Thornton participated in cricket, football, boxing and rugby as a youth. He served in the British Navy, being stationed in Korea, where he continued boxing. Thornton later played professional rugby before being convinced to give professional wrestling a try by wrestler Bomber Bates. Thornton trained at Billy Riley's gym in Wigan, known infamously as the Snake Pit, where he built his foundations in amateur, catch, and professional wrestling. In professional wrestling, he was known for his stiff forearm uppercuts, over the knee backbreakers, and suplexes. During his career, he was considered one of the best junior heavyweights in the world, having held the NWA World Junior Heavyweight title six times. He had matches against top junior heavyweight wrestlers including Tiger Mask, Gino Hernandez, The Cobra, Dynamite Kid, Terry Taylor, Jerry Brisco, Al Madril, and Tatsumi Fujinami. Thorton also sometimes competed as a heavyweight; against heavyweights he notably fought Harley Race, Billy Robinson, Gene Lewis, Dory Funk Jr., and Pedro Morales. As a result of the hostile takeover by the World Wrestling Federation (WWF) of Georgia Championship Wrestling, Thornton joined the WWF, but in the "Hogan Era" as it stood, Thornton was often used as a jobber. On July 8, 1985, he took part in the King of the Ring, defeating Steve Lombardi in the first round before being defeated in the second round by Don Muraco. Thornton was Mick Foley's tag team partner in Foley's first ever WWF match against The British Bulldogs. Near the end of his career, he formed his own promotion in Calgary called the Canadian Independent Wrestling Federation, which included wrestlers like Ricky Fuji and Big Titan, among others.

==Championships and accomplishments==
- All Japan Pro Wrestling
  - World's Strongest Tag Determination League Technique Award (1980) - with Billy Robinson
- Championship Wrestling from Florida
  - NWA Florida Junior Heavyweight Championship (1 time)

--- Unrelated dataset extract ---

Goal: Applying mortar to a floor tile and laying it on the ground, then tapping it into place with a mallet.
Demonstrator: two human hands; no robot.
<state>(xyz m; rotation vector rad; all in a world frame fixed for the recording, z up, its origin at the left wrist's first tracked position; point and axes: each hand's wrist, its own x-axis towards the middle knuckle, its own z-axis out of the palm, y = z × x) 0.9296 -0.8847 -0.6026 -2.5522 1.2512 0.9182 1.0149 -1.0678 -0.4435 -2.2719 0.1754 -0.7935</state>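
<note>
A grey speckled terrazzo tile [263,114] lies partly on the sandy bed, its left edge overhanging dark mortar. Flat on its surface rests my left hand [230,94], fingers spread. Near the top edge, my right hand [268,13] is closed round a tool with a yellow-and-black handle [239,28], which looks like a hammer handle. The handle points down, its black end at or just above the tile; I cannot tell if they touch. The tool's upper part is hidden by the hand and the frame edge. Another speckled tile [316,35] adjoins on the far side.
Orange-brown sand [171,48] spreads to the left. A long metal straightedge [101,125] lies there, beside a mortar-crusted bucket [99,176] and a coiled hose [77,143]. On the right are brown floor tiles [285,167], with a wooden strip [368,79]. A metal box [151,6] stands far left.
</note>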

- Georgia Championship Wrestling
  - NWA Georgia Tag Team Championship (1 time) - with Tony Charles
- Middle Atlantic States Wrestling
  - MASW National Heavyweight Championship (1 time)
- National Wrestling Alliance
  - NWA World Junior Heavyweight Championship/WWF Lt. Hvywt Championship (6 times)^{1}
- NWA Big Time Wrestling
  - NWA Texas Tag Team Championship (1 time) - with Tony Charles
- NWA Hollywood Wrestling
  - NWA Americas Heavyweight Championship (1 time)
- NWA New Zealand
  - NWA British Empire Commonwealth Heavyweight Championship (New Zealand version) (1 time)

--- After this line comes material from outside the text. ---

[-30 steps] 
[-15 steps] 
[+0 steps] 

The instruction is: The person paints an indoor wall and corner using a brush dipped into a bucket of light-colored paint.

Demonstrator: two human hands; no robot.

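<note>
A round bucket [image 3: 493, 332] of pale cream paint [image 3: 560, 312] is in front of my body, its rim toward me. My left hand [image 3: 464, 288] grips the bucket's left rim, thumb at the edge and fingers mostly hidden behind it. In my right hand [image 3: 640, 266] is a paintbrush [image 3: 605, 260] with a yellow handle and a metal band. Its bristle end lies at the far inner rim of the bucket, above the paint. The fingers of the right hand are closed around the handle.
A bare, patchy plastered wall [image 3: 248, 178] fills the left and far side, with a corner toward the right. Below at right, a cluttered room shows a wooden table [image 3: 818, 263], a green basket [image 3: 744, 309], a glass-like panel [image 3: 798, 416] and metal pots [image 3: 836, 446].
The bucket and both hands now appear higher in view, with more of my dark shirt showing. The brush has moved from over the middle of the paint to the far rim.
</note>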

- Pacific Northwest Wrestling
  - NWA Pacific Northwest Tag Team Championship (1 time) - with Moondog Mayne
- Pro Wrestling Illustrated
  - PWI ranked him # 320 of the 500 best singles wrestlers of the PWI Years in 2003
- Ring Around The Northwest Newsletter
  - Tag Team of the Year (1977) with Lonnie Mayne
- Stampede Wrestling
  - Stampede British Commonwealth Mid-Heavyweight Championship (1 time)
  - Stampede North American Heavyweight Championship (2 times)

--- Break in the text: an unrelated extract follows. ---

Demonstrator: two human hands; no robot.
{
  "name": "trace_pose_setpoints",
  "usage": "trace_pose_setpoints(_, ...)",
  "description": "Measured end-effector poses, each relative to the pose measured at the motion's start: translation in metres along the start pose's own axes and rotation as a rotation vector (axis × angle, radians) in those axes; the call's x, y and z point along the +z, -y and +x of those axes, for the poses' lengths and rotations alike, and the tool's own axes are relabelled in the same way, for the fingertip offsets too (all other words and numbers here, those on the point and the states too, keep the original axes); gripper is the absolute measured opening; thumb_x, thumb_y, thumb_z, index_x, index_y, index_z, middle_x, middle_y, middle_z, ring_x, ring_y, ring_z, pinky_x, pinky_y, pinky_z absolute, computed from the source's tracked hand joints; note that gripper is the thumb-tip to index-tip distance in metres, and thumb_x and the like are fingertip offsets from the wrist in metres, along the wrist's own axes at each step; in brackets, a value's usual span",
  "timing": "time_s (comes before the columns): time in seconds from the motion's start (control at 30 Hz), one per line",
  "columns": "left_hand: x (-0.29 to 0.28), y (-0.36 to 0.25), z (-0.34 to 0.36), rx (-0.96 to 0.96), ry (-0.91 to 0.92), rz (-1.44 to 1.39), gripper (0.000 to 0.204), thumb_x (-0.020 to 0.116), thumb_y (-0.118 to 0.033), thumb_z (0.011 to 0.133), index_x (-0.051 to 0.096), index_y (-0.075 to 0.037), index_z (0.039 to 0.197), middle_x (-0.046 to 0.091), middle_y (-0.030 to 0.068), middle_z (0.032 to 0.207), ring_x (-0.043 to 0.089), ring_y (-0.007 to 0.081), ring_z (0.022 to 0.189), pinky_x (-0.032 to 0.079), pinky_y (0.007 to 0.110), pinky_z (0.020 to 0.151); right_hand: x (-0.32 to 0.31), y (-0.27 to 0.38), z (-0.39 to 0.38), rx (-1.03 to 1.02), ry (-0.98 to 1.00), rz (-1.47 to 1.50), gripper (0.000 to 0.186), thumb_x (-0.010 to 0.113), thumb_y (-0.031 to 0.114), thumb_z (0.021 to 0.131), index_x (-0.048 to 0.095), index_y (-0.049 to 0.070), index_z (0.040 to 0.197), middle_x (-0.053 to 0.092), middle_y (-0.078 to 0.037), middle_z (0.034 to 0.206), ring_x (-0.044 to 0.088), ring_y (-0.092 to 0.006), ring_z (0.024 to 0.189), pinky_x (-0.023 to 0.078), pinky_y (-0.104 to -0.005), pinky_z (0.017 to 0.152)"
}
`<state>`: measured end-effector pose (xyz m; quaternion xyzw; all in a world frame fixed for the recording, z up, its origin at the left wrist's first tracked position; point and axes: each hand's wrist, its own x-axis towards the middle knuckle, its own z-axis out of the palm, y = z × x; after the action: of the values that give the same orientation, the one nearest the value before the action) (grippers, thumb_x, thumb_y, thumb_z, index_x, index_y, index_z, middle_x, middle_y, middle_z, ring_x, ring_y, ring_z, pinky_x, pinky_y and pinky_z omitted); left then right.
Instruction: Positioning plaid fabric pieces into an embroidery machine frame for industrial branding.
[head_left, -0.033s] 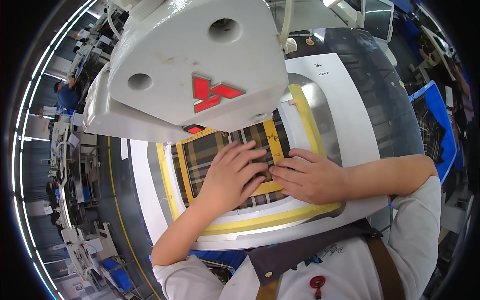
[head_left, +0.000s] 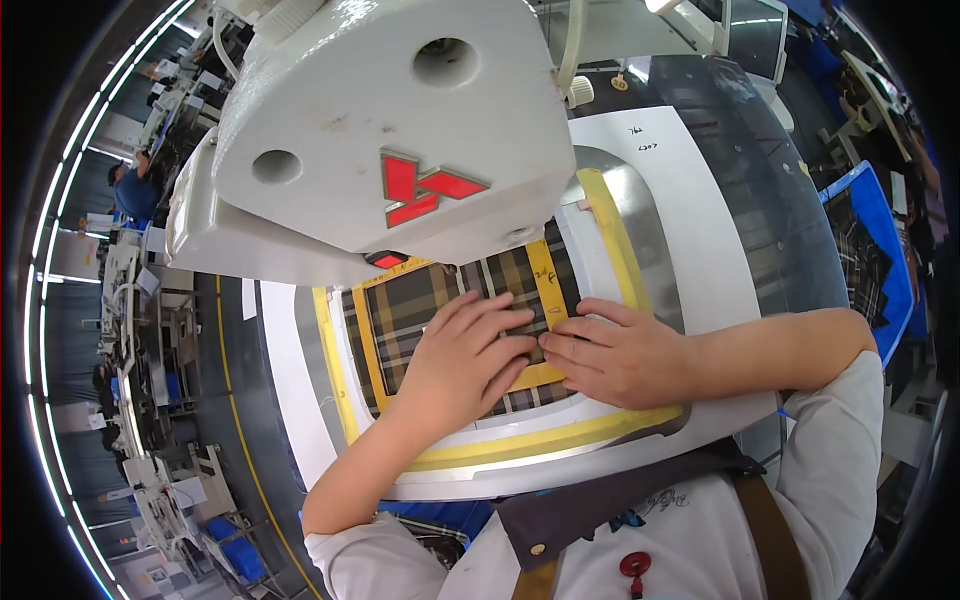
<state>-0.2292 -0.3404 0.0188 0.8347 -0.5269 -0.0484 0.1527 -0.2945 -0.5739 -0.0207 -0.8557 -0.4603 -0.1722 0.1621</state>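
Brown, black and white plaid fabric (head_left: 405,310) lies beneath a thin yellow frame (head_left: 546,280) under the machine head. My left hand (head_left: 458,360) rests palm down on the fabric with its fingers stretched out, holding nothing. Beside it, my right hand (head_left: 625,355) lies over the right side of the yellow frame, fingers extended and flat. The fingertips of the two hands come close to each other. Parts of the fabric and the frame's lower right corner are hidden under the hands.
A large white sewing machine head (head_left: 340,120) hangs over the far part of the fabric. Yellow strips (head_left: 615,235) edge the surrounding white and metal plate. At right, a blue bin (head_left: 905,270) holds plaid pieces. Another person (head_left: 133,188) works far left.
My left hand's fingers have shifted very slightly toward me over the fabric. The right hand stays where it was.
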Motion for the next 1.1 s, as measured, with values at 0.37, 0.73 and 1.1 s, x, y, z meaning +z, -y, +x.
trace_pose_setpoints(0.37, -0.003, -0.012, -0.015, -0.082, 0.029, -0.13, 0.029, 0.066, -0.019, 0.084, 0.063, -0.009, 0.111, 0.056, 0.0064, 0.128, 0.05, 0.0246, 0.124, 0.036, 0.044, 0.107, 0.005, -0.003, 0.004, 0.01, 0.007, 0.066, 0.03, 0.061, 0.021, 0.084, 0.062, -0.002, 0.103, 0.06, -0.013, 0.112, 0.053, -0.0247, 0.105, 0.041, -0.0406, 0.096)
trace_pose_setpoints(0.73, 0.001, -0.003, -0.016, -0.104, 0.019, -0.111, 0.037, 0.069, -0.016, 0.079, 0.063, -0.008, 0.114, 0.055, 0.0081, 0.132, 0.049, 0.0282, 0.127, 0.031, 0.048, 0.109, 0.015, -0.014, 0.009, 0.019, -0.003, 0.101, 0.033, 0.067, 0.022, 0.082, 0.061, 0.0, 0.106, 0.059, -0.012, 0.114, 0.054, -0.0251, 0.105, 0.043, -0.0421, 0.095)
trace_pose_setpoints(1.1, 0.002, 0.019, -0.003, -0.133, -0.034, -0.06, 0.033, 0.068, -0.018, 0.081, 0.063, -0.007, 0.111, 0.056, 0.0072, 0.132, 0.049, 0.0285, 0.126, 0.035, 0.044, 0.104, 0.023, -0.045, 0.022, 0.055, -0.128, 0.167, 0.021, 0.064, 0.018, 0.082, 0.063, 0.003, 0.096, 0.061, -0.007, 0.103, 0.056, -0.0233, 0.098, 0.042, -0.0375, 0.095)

  - Stampede Wrestling Hall of Fame (Class of 1995)
- Western States Sports
  - NWA Western States Tag Team Championship (1 time) - with Jerry Kozak
- World Wrestling Council
  - WWC World Junior Heavyweight Championship (2 times)
^{1}Only five of Thornton's reigns as NWA World Junior Heavyweight Champion are officially recognized by the National Wrestling Alliance.